Date: Wed Mar 11 2026 - 16:35:33 EST


From: Manish Honap <mhonap@xxxxxxxxxx>

This series adds support for passthrough of CXL Type-2 devices to virtual
machines through VFIO; The goal is to expose CXL functionality through
the generic vfio-pci core, without any need for a variant driver.

Current design is based on CXL core APIs provided by Alejandro's CXL
type-2 device support patch series which is currently in upstream
review. (see drivers/net/ethernet/sfc/efx_cxl.c) [1].

This patchset should be applied on the cxl next branch using the base
specified at the end of this cover letter + Alejandro's v23 mentioned in
[1].

This patch series introduces CONFIG_VFIO_CXL_CORE, a new optional module
source compiled into vfio-pci-core, that hooks into the vfio-pci
open/close and reset paths to provide:

* Automatic CXL Type-2 detection at device open time via the CXL Device
DVSEC capability (Vendor ID 0x1E98, ID 0x0000) and HDM Decoder
Capability block.

* Kernel-owned HDM decoder management. The VMM never programs HDM
decoders directly; instead it reads and writes an emulated shadow copy
of the HDM register block through a dedicated COMP_REGS VFIO region.
All bit-field rules (reserved bits, read-only bits, the
COMMIT/COMMITTED latch) are enforced by the kernel.

* A DPA VFIO region backed by the kernel-assigned Host Physical Address
(HPA). The VMM maps this region with mmap(); PTEs are inserted lazily
on first fault. During FLR/reset all PTEs are invalidated atomically
under memory_lock and re-inserted after the reset path re-enables the
decoder.

* CXL DVSEC configuration-space emulation. Writes to the CXL Control,
Status, Control2, Status2, Lock, and Range Base registers in the
device's PCI extended configuration space are intercepted and replayed
through a per-device shadow (vconfig), enforcing CXL 3.1 register
semantics including the RWL/RW1CS/RWO access types and the CONFIG_LOCK
one-shot latch.

* A new VFIO_DEVICE_INFO_CAP_CXL capability (id=6) returned in the
VFIO_DEVICE_GET_INFO capability chain, carrying all the information a
VMM (e.g. QEMU) needs: HDM decoder count, BAR index and offset of the
component registers, total DPA size, and indices of the two new VFIO
regions.

* Two new VFIO region subtypes under the PCI_VENDOR_ID_CXL vendor
namespace: VFIO_REGION_SUBTYPE_CXL (DPA memory) and
VFIO_REGION_SUBTYPE_CXL_COMP_REGS (emulated HDM registers).

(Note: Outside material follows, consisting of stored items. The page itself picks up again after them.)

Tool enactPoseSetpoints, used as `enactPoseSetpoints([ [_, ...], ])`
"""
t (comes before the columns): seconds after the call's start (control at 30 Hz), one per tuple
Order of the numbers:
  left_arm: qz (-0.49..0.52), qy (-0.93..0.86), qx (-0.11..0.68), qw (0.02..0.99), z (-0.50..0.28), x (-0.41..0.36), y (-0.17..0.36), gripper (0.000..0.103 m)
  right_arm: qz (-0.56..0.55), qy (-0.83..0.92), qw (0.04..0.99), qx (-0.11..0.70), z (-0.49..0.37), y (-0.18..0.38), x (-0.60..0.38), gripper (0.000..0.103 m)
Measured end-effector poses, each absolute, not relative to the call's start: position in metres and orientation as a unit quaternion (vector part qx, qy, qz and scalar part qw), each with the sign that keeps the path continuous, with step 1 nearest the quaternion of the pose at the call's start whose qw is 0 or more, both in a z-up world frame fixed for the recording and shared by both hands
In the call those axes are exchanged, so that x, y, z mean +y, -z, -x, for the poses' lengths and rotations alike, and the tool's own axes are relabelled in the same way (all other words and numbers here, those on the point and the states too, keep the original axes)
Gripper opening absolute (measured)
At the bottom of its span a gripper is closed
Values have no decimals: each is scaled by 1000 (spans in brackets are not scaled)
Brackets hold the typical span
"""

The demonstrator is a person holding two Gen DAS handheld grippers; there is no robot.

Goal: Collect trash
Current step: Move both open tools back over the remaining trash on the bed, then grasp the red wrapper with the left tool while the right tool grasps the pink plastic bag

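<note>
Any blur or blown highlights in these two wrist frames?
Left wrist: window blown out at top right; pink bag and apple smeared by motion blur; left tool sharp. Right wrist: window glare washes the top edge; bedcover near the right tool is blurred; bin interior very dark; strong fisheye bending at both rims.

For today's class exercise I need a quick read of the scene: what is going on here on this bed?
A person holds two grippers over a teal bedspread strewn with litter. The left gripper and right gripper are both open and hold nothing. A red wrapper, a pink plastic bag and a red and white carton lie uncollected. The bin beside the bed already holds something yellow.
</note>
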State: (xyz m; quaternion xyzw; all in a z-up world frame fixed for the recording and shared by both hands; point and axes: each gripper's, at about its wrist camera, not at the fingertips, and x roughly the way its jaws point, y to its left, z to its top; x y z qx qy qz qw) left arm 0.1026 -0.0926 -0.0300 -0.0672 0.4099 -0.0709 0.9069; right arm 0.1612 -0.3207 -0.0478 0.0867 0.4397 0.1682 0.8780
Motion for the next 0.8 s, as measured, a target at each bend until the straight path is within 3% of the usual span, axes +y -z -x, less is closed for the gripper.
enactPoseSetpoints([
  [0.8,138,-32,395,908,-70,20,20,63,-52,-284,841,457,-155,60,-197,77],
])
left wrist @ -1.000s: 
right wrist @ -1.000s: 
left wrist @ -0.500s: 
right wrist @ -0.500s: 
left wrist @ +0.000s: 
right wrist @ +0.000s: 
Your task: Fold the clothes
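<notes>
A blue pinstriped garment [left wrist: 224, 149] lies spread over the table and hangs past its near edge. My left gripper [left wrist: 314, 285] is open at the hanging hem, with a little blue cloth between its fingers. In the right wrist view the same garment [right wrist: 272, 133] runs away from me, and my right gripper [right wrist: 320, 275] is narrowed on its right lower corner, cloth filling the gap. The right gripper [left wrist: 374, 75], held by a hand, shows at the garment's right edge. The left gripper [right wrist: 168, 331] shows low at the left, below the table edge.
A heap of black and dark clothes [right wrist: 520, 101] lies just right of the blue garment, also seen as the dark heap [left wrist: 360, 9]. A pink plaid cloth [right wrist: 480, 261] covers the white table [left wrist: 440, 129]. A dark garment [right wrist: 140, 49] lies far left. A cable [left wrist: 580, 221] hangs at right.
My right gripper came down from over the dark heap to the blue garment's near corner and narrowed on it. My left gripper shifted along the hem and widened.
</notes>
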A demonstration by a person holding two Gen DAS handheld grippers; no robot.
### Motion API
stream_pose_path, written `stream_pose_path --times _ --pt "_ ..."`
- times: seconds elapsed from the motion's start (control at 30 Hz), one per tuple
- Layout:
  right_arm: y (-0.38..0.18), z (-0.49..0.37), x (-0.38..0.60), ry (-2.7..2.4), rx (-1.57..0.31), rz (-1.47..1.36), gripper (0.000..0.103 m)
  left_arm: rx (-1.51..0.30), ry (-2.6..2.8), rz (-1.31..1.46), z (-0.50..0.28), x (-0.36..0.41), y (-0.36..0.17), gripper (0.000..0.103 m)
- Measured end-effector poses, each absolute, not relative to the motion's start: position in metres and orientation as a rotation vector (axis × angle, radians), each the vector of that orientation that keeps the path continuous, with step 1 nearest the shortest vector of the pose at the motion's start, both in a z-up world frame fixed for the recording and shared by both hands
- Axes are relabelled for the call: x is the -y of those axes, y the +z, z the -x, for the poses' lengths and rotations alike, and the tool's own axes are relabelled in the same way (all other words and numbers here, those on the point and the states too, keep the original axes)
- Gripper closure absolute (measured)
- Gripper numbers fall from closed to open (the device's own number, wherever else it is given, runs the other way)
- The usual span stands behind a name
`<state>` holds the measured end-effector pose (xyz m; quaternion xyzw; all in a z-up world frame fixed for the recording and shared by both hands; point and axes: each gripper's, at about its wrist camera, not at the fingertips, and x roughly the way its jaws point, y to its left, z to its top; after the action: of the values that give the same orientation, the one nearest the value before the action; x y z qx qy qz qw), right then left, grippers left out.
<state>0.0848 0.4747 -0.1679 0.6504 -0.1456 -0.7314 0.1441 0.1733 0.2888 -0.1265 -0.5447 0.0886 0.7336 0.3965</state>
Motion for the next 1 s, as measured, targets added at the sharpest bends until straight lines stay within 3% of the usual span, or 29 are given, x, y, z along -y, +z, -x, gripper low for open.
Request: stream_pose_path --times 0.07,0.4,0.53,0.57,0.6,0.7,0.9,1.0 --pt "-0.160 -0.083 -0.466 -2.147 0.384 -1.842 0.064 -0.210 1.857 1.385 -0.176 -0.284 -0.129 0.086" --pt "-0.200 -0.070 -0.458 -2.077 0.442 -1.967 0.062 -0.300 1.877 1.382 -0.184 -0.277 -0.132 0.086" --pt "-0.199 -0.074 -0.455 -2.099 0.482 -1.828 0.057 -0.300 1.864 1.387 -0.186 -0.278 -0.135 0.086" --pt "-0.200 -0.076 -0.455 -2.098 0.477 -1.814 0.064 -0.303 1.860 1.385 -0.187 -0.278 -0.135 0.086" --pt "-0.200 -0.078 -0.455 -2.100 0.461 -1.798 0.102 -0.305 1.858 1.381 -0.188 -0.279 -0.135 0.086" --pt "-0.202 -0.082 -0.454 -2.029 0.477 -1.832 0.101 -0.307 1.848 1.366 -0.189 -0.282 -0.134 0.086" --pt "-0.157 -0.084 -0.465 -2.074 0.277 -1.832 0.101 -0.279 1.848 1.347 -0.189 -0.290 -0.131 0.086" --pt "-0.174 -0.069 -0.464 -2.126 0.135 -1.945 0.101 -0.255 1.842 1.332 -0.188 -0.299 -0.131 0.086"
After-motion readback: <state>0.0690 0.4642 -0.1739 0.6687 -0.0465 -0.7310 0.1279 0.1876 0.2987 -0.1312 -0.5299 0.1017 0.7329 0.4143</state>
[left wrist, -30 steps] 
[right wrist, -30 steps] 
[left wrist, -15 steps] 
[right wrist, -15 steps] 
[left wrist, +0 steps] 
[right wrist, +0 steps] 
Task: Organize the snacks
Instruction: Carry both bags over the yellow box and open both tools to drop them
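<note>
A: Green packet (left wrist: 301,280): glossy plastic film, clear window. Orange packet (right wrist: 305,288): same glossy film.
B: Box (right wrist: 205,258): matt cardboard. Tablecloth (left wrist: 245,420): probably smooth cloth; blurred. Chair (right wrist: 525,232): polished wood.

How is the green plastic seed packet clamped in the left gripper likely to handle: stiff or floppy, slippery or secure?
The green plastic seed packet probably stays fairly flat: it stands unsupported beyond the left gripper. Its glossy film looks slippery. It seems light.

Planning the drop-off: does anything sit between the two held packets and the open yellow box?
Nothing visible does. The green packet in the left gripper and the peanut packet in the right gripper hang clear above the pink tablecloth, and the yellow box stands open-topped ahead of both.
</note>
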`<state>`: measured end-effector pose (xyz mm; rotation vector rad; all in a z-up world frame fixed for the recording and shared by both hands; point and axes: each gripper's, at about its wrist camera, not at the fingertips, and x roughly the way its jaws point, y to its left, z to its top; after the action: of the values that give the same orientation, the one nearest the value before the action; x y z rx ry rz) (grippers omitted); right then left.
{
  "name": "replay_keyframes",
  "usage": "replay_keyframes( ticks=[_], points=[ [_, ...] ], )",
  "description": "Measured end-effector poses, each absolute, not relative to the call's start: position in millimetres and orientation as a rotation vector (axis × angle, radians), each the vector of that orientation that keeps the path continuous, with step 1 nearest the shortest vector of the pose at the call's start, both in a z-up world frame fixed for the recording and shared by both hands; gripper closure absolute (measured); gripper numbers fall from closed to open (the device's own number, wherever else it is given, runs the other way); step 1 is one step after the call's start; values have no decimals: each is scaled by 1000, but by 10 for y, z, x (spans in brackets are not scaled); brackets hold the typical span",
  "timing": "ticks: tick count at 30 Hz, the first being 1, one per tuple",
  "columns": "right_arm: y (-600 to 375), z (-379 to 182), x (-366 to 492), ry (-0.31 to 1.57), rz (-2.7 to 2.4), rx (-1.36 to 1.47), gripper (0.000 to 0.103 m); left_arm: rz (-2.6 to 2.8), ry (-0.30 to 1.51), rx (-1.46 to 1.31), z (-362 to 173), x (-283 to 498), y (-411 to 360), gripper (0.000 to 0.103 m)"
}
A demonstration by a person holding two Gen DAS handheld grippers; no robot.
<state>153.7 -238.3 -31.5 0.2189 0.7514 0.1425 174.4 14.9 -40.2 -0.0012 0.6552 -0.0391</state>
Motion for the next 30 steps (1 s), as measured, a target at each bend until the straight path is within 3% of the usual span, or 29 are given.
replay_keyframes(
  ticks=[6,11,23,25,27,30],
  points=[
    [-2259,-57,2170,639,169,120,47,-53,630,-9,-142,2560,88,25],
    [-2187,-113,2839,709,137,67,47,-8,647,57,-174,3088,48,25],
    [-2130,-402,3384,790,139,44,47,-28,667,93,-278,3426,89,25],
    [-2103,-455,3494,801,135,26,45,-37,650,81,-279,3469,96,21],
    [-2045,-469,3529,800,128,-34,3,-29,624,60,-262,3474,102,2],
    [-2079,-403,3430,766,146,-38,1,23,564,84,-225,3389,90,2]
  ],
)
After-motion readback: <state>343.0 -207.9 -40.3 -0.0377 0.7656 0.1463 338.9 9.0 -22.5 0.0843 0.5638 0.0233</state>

* A module parameter (disable_cxl=1) and a per-device flag
(vdev->disable_cxl) so that the feature can be suppressed for
individual devices or globally without recompiling.

* Comprehensive selftests in tools/testing/selftests/vfio/ covering
device detection, capability parsing, region enumeration, HDM register
emulation, DPA mmap with page-fault insertion, FLR invalidation, and
DVSEC register emulation.

This new design is moved away from variant driver approach and all the
CXL functionality is now made part of vfio-pci driver.

The reasons for this change are:

* Generic CXL Type-2 support features (DVSEC, HDM, regions, reset)
are common to all CXL adapters and don't belong in variant drivers.
When something is vendor-specific (e.g. live migration, proprietary
features), a variant is appropriate; generic CXL behavior should
not require a vendor-specific driver. Generic CXL support belongs
in the core, not behind a variant.

* With this new approach, the user always binds to vfio-pci. No need to
choose or document a CXL-specific or vendor-specific driver for
standard CXL Type-2 passthrough.

* For any CXL Type-2 device, enlightened vfio-pci works with any device
that presents CXL Device DVSEC and the expected component layout.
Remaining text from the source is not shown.